JPH05291300A - Manufacture of semiconductor device - Google Patents

Abstract

PURPOSE:To provide a method of manufacturing semiconductor device to form a gate electrode of a short gate length with good reproducibility and uniform distribution within the surface by a photolithography. CONSTITUTION:An SiO2 insulating film 2 is deposited on a GaAs semiconductor substrate 1 having horizontal surfaces 21, 21 and an inclined surface 22. When the horizontal planes 21, 21 of the GaAs semiconductor substrate 1 is vertically irradiated with plasma by the ECR plasma CVD method, an insulating film 2 formed on the horizontal surfaces 21, 21 is formed as a dense film with an adequate ion bombardment. Meanwhile, the insulating film 2 formed on the inclined surface 22 is easily etched with weak ion bombardment. A photoresist 3 is deposited on the insulating film 2 and an aperture 6 exposing only the inclined surface 22 is formed on the insulating film 2 with the etching. A gate electrode 5 is formed at the aperture 6 by the lift-off method.

Description

Detailed Description of the Invention

[0001]

BACKGROUND OF THE INVENTION The present invention relates to a method of manufacturing a semiconductor device,
In particular, it relates to a method for forming a gate electrode of a compound semiconductor transistor.

[0002]

2. Description of the Related Art Transistors using GaAs-based compound semiconductors are important as high-frequency devices, and particularly metal-semiconductor contact field effect transistors (metal semiconductors).
ctorField Effect Transistor (MESFET) has been widely studied as a device for integrated circuits (ICs). This MESF
To improve the high-frequency operating characteristics of ET, shortening the gate length is an extremely effective means, and various measures have been taken in the manufacturing process to shorten the gate length.
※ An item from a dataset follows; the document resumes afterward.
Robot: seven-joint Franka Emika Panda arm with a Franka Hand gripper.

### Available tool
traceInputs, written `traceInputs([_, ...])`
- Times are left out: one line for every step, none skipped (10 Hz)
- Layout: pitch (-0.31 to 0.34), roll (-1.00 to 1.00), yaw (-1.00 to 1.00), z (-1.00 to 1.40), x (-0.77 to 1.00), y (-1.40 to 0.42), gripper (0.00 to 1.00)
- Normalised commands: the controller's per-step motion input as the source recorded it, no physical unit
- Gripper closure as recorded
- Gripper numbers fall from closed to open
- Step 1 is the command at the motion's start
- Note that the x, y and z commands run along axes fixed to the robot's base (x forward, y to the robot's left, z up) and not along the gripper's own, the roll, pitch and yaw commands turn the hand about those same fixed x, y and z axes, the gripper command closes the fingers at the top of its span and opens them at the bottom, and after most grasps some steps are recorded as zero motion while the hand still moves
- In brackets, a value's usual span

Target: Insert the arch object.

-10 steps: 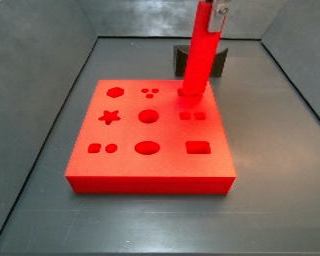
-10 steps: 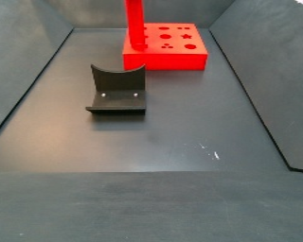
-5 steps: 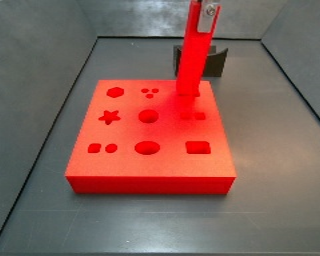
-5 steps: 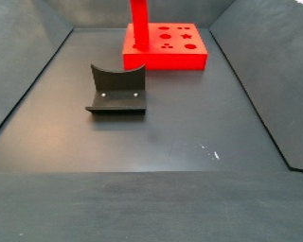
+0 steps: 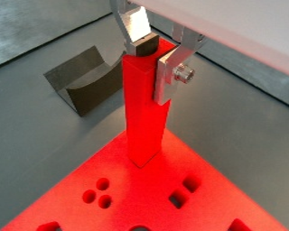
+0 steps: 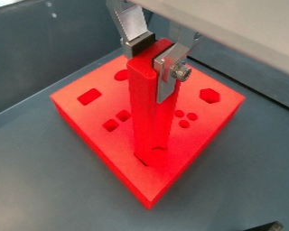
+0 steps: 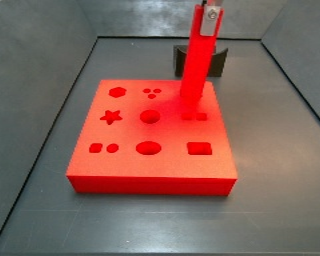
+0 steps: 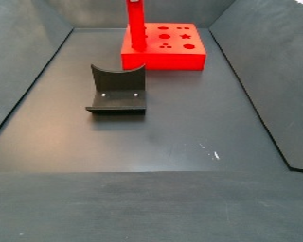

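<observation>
Above red board (image 6: pixel 105 135): claw (image 5: pixel 158 56) clamped on upright arch object (image 5: pixel 144 113), lower end touching board.

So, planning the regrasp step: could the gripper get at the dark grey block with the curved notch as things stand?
Probably not yet. The gripper is shut on the long red bar, standing upright on the flat red board. The dark grey block itself sits uncovered on the floor.
</observation>
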Motion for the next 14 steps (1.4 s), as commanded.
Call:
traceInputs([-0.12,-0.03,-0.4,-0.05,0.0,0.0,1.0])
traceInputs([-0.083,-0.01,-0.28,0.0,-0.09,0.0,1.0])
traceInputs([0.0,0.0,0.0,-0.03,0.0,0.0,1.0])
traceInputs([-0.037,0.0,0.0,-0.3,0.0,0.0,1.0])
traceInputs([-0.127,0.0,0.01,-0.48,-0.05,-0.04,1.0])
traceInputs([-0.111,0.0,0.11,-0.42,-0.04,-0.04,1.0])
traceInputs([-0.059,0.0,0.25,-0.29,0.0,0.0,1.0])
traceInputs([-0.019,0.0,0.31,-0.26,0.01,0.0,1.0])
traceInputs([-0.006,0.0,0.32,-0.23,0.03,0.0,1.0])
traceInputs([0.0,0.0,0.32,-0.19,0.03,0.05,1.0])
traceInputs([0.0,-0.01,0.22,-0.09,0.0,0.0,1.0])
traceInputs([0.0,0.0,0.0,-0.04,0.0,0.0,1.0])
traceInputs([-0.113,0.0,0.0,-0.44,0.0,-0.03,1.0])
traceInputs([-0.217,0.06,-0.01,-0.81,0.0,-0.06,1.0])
When the gate electrode is formed by the usual photolithography technique, the gate length is limited to about 0.5 μm. Therefore, the gate length is shortened by a method of obliquely vapor-depositing the gate electrode, a method of forming a dummy gate, or the like.

[0004]

FIG. 1 is a schematic sectional view showing a step of forming a gate electrode by a conventional oblique vapor deposition method. An insulating film 2 is formed on a GaAs semiconductor substrate 1 as shown in FIG. Photoresist 3 is deposited on this surface to form an opening. And metal 4 from diagonally above
Is vapor-deposited, metal is vapor-deposited on the photoresist 3 surface and one side of the bottom surface of the opening. As shown in FIG. 1B, the insulating film 2 on the bottom of the opening where the metal has not been vapor-deposited is etched, and the gate electrode 5 is formed in the opening thus formed by the lift-off method.

By such a method, a gate electrode having a gate length which is about ½ of the photoresist opening can be formed. However, there are problems that the gate length is changed and the in-plane distribution uniformity of the gate electrode is deteriorated due to the difference in vapor deposition angle and the variation in the film thickness of the photoresist 3.
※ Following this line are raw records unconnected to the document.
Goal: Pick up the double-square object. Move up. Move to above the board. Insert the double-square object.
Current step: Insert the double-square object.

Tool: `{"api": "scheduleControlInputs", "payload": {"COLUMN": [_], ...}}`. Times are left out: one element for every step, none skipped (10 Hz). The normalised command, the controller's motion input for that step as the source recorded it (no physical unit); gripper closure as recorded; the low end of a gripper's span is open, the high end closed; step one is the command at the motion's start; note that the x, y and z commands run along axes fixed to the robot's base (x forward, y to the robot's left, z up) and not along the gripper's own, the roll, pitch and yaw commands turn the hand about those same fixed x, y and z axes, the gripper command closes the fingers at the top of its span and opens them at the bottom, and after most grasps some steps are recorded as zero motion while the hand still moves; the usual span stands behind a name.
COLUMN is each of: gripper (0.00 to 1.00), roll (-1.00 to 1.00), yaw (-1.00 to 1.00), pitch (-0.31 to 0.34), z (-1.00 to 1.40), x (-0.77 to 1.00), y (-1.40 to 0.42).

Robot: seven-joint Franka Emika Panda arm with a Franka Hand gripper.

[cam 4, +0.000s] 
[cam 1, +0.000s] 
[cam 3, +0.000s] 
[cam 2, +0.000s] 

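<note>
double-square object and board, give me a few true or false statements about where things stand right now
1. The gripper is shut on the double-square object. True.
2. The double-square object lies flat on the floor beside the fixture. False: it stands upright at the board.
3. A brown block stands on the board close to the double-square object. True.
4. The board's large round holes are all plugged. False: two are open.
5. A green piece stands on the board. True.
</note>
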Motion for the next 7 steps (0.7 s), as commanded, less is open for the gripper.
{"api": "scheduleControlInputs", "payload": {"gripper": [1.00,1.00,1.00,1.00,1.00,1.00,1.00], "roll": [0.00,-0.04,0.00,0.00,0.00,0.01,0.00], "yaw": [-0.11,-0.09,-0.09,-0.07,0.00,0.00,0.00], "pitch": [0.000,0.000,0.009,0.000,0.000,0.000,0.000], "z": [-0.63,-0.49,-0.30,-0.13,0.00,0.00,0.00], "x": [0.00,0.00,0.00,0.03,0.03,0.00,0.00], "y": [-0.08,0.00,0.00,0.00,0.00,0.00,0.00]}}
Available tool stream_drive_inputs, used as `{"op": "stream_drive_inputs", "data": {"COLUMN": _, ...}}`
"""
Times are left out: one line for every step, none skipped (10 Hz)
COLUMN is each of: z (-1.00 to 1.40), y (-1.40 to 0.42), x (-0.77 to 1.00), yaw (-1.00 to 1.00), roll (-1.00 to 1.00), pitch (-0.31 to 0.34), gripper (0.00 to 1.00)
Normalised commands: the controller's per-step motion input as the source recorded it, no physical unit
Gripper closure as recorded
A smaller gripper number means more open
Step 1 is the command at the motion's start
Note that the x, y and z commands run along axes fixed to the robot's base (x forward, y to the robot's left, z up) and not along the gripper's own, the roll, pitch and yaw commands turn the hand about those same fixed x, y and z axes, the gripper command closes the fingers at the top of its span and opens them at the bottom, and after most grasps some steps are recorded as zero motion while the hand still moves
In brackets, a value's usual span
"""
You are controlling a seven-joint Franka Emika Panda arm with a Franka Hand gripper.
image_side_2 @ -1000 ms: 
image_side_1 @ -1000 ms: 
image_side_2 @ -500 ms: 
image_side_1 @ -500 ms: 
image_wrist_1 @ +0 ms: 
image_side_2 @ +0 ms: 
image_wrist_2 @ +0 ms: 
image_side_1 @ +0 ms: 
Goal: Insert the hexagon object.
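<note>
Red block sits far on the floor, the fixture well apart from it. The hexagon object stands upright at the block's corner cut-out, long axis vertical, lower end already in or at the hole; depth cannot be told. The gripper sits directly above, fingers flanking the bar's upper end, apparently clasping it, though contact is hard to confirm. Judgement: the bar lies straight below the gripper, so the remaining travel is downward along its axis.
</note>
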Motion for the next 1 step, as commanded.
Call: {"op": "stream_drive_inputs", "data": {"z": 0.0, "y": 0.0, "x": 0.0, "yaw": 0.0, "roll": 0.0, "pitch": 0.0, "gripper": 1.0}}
Further, in the method of forming the dummy gate,
The formed dummy gate is made thin and the pattern is inverted,
In the process of thinning the dummy gate, there was a problem that reproducibility was poor and in-plane distribution uniformity was poor.

There is also a method of using an electron beam lithography technique for shortening the gate length, but it takes a lot of time for exposure and there is a problem that throughput is poor.
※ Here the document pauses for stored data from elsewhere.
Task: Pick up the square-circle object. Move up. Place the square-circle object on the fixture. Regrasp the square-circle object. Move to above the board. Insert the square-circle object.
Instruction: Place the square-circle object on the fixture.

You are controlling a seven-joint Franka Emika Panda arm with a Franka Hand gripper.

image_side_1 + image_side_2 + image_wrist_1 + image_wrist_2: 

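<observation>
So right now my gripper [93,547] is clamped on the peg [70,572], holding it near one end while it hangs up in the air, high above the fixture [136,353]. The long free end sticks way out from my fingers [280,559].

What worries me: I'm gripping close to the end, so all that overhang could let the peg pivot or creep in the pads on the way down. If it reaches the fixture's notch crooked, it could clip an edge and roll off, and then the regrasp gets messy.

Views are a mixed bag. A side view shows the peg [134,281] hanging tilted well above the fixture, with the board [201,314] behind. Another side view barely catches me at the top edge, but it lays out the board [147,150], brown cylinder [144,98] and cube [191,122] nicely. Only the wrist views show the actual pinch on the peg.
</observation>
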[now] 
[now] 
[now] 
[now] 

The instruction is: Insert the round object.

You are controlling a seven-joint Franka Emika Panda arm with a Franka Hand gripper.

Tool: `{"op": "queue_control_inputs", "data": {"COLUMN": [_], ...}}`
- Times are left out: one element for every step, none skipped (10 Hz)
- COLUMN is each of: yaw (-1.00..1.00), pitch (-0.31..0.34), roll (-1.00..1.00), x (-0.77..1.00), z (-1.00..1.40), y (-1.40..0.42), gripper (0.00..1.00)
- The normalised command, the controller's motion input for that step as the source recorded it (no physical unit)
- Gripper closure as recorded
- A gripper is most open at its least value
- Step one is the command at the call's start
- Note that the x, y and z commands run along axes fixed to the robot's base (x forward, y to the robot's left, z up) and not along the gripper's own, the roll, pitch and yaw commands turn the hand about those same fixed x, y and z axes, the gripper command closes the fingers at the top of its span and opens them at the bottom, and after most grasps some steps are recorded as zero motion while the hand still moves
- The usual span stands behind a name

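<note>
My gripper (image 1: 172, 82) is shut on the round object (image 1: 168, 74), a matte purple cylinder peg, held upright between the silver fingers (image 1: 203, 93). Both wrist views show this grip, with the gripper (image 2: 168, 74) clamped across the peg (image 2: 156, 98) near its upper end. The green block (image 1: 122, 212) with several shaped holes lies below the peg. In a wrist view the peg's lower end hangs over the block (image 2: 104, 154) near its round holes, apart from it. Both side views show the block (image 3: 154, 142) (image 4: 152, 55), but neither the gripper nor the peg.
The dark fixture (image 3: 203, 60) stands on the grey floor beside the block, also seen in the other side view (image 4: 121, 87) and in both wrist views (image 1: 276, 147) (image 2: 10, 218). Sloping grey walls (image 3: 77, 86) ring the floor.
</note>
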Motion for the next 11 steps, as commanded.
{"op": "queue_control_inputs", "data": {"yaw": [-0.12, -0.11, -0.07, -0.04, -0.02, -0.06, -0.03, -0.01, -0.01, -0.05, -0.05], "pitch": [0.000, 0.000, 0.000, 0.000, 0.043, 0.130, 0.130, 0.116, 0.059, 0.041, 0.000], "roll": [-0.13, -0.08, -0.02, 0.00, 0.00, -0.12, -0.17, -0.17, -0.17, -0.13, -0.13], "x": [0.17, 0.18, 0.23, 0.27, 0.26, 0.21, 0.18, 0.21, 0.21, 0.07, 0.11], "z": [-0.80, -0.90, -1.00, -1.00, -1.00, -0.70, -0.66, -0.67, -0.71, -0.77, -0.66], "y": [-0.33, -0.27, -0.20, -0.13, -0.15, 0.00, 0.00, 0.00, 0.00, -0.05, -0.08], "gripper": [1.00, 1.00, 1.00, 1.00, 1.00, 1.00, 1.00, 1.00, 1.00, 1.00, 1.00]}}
The present invention has been made in view of the above circumstances, and manufactures a semiconductor device in which a gate electrode having a short gate length can be formed by photolithography with good reproducibility and a uniform in-plane distribution. The purpose is to provide a method.

[0009]

According to the method of manufacturing a semiconductor device of the present invention, an insulating film deposited on a compound semiconductor substrate is etched, and a gate electrode is formed in an opening formed by the etching to form a semiconductor. In the method of manufacturing a device, a step of forming an inclined surface on a compound semiconductor substrate, a step of depositing an insulating film on a horizontal surface and an inclined surface of the compound semiconductor substrate so as to have different etching rates, and the inclination film on the insulating film. And a step of forming the opening in which only the surface is exposed.

[0010]

First, the basic principle of the present invention will be described. Figure 2
It is a schematic cross section showing a process of forming a gate electrode on a GaAs semiconductor substrate. As shown in Fig. 2 (a), horizontal planes 21,2
1 and SiO ₂ on the GaAs semiconductor substrate 1 having the inclined surface 22
Insulating film 2 is deposited. ECR plasma CV during this deposition
When the D method is used, the horizontal planes 21 and 21 of the GaAs semiconductor substrate 1
Then, the plasma is vertically irradiated. A dense insulating film 2 is formed on the horizontal planes 21 by the appropriate ion bombardment. On the other hand, on the inclined surface 22, since the ion impact is weak,
The insulating film 2 that is easily etched is formed. This slope
The insulating film 2 on 22 has a higher etching rate than the insulating film 2 on the horizontal surfaces 21, 21.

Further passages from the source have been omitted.